*Assignment:* Your copy of the data should match it exactly, except that the pictures are gone.

*Collected material:*
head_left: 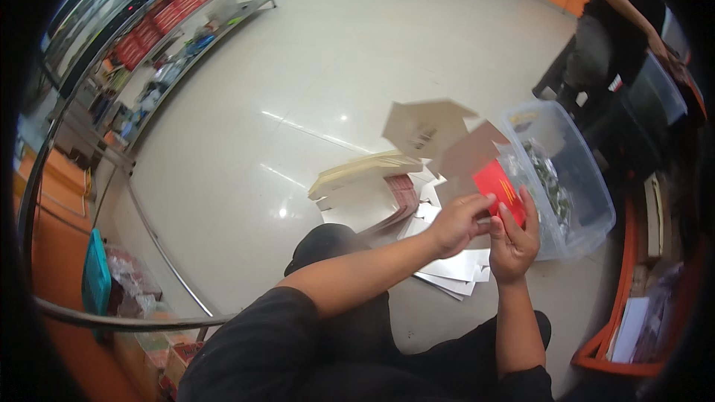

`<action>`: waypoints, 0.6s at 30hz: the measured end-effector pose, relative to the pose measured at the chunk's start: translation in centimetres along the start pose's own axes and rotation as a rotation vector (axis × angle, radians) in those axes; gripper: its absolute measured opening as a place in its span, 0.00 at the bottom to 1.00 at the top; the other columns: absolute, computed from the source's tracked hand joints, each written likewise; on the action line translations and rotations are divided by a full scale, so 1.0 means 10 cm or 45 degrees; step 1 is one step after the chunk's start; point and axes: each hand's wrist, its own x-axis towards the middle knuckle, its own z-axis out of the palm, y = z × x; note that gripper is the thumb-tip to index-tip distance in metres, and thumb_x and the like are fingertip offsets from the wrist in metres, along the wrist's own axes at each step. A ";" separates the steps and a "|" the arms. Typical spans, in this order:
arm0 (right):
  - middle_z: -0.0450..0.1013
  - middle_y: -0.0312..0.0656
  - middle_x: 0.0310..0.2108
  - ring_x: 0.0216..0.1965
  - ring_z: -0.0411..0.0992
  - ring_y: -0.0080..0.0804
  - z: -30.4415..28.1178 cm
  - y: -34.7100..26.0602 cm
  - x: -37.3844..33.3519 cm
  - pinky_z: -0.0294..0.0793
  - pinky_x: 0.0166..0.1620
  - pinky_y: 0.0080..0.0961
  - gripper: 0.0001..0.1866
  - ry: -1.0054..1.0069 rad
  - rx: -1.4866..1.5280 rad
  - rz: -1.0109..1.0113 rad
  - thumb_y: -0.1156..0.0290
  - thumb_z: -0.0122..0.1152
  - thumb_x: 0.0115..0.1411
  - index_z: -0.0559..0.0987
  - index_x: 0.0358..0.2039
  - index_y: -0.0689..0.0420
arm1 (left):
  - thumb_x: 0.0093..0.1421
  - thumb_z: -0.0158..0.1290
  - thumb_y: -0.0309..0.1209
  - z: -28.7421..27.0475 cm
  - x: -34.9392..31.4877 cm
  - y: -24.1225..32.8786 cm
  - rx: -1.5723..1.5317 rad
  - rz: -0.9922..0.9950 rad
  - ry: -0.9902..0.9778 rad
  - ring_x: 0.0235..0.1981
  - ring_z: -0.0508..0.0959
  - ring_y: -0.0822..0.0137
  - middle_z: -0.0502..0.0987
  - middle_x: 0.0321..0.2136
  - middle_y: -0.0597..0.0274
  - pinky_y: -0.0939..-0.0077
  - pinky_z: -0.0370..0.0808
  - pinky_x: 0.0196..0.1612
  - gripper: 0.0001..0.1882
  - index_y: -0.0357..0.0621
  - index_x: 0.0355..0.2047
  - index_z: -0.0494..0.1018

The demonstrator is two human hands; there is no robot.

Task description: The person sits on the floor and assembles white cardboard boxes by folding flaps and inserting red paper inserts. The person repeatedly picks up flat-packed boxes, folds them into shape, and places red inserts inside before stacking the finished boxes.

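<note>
In front of me I hold a red card (497, 184) with yellow print. My right hand (515, 247) has its thumb and fingers closed on the card's lower right part. My left hand (460, 225) pinches its lower left edge. Beyond my fingers, a blurred brown cardboard piece (439, 123) with angled flaps reaches up and left; whether it is joined to the card I cannot tell. Below lie white flat card sheets (456, 266) on the floor. To their left is a stack of cream folded cardboard (365, 173), with a reddish pile (403, 195) at its right side.
A clear plastic tub (588, 171) holding small wrapped packets stands right of my hands. An orange crate (596, 350) sits at lower right. Another person (618, 37) is at upper right. Metal shelving (190, 59) with red boxes runs along the left; a metal rail (141, 321) curves nearby.
</note>
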 end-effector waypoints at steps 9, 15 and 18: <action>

*Finished exercise:*
head_left: 

`<action>`: waypoints, 0.6s at 30hz: the measured end-effector pose, relative to the pose measured at the chunk's start: translation in centimetres along the start pose's own axes and rotation as a rotation vector (axis × angle, radians) in those axes; gripper: its absolute measured opening as a place in its span, 0.00 at the bottom to 1.00 at the top; the other columns: absolute, computed from the source's tracked hand joints, each written likewise; on the action line translations and rotations are divided by a full scale, so 1.0 means 10 cm or 45 degrees; step 1 is one step after the chunk's start; point and axes: each hand's wrist, its own x-axis towards the middle knuckle, its own z-axis out of the palm, y = z × x; note that gripper is the thumb-tip to index-tip distance in metres, and thumb_x and the like are fingertip offsets from the wrist in metres, along the wrist's own axes at each step. A ";" separates the steps and a "|" the arms. Typical spans, in this order:
arm0 (right):
  - middle_z: -0.0450..0.1013
  - middle_y: -0.0312..0.0656
  - middle_x: 0.0310..0.2108
  - ring_x: 0.0216..0.1965
  - ring_z: -0.0411..0.0992
  - ring_y: -0.0080..0.0804
  - z: -30.4415..28.1178 cm
  - y: -34.7100..26.0602 cm
  - x: -37.3844..33.3519 cm
  - pinky_z: -0.0294..0.0793
  - pinky_x: 0.0166..0.1620
  - pinky_y: 0.0080..0.0961
  - gripper: 0.0001..0.1866
  - ry: -1.0054..1.0069 rad
  - rx: -1.4866..1.5280 rad
  - rz: -1.0109..1.0113 rad
  - thumb_y: -0.1156..0.0290
  - thumb_z: -0.0122..0.1152
  - thumb_x: 0.0115..0.1411
  - index_z: -0.0559..0.0987
  - index_x: 0.0358..0.2039
  - index_y: -0.0689..0.0420
arm1 (left):
  - thumb_x: 0.0093..0.1421
  - thumb_z: -0.0158..0.1290
  - thumb_y: -0.0309..0.1209
  - z: -28.7421..27.0475 cm
  - x: -34.9392..31.4877 cm
  - y: -24.1225..32.8786 cm
  - rx: -1.5723..1.5317 rad
  - rz: -0.9922..0.9950 rad
  - ry: -0.9902..0.9778 rad
  - ring_x: 0.0235..0.1981
  - ring_z: -0.0508..0.0959
  - ring_y: -0.0822..0.0137
  - middle_z: -0.0502..0.0987
  - middle_x: 0.0321..0.2136
  - middle_y: -0.0597..0.0274
  - pinky_y: -0.0939..-0.0077
  - pinky_z: -0.0370..0.0808
  - pinky_x: 0.0196..0.1612
  - gripper: 0.0001..0.1882
  - index_y: -0.0357..0.0621
  - index_x: 0.0355..0.2047
  - index_z: -0.0494..0.1018

The demonstrator is two human hands; there is no robot.

Task description: The person sits on the floor and assembles white cardboard boxes by folding flaps and inserting red paper inserts. The person repeatedly picks up flat-packed boxes, folds them into shape, and places red inserts inside before stacking the finished boxes.

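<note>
In front of me I hold a red card (497, 184) with yellow print. My right hand (515, 247) has its thumb and fingers closed on the card's lower right part. My left hand (460, 225) pinches its lower left edge. Beyond my fingers, a blurred brown cardboard piece (439, 123) with angled flaps reaches up and left; whether it is joined to the card I cannot tell. Below lie white flat card sheets (456, 266) on the floor. To their left is a stack of cream folded cardboard (365, 173), with a reddish pile (403, 195) at its right side.
A clear plastic tub (588, 171) holding small wrapped packets stands right of my hands. An orange crate (596, 350) sits at lower right. Another person (618, 37) is at upper right. Metal shelving (190, 59) with red boxes runs along the left; a metal rail (141, 321) curves nearby.
</note>
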 end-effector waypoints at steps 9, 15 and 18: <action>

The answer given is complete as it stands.